Pasquale rested a reassuring hand on her forearm. "As am I. Let's take each bridge as we come to it, eh? Hush, now—here they come."

Three men pushed their way toward them through the people and tables in the tavern.

Kenezki slipped onto the bench next to Clarinda and waved a hand at the other two men. "Master Pasquale, this is Paolo Santini and Radulf of Thuringia. They're able to handle the kind of transaction we discussed earlier."

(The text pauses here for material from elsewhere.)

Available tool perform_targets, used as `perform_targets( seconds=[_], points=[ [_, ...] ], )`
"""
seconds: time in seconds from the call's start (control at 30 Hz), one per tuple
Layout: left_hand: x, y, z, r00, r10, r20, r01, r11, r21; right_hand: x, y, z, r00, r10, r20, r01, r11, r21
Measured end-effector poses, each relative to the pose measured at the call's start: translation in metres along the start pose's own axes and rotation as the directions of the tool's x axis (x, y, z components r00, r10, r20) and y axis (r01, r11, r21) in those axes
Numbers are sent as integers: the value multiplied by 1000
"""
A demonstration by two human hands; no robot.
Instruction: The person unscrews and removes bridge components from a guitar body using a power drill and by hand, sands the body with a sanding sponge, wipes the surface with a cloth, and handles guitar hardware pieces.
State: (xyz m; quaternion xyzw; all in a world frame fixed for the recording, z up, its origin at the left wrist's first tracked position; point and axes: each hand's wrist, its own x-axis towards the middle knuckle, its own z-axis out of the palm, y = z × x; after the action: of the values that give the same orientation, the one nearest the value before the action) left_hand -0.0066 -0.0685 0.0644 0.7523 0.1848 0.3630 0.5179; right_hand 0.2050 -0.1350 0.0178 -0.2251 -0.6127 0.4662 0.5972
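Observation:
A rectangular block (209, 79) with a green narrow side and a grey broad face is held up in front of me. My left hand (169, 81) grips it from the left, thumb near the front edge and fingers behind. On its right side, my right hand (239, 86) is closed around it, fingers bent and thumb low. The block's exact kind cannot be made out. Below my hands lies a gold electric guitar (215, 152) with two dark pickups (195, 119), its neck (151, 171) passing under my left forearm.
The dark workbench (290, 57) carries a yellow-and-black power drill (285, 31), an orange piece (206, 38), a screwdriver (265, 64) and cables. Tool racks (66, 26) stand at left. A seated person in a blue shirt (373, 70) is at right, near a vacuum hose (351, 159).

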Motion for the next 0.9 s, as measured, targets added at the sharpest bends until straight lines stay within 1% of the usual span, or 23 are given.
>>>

Clarinda took stock of the newcomers, wary of any recommendations coming from Kenezki, a self-proclaimed pirate who'd earlier introduced himself with a kiss on her hand that lingered too long and subsequent winks that hoped for too much. She suspected him at an elemental level that she couldn't explain.

Long hair, bound into a ponytail with a thick leather thong, framed Kenezki's lean and swarthy features. His narrow, cleft chin, thin eyebrows, and gaunt face imparted a hungry aspect. Most disconcerting, however, were an intaglio of tattoos that swept upward along both sides of his neck in black and crimson patterns of snakes, vipers, and dragons that obscured half of his face.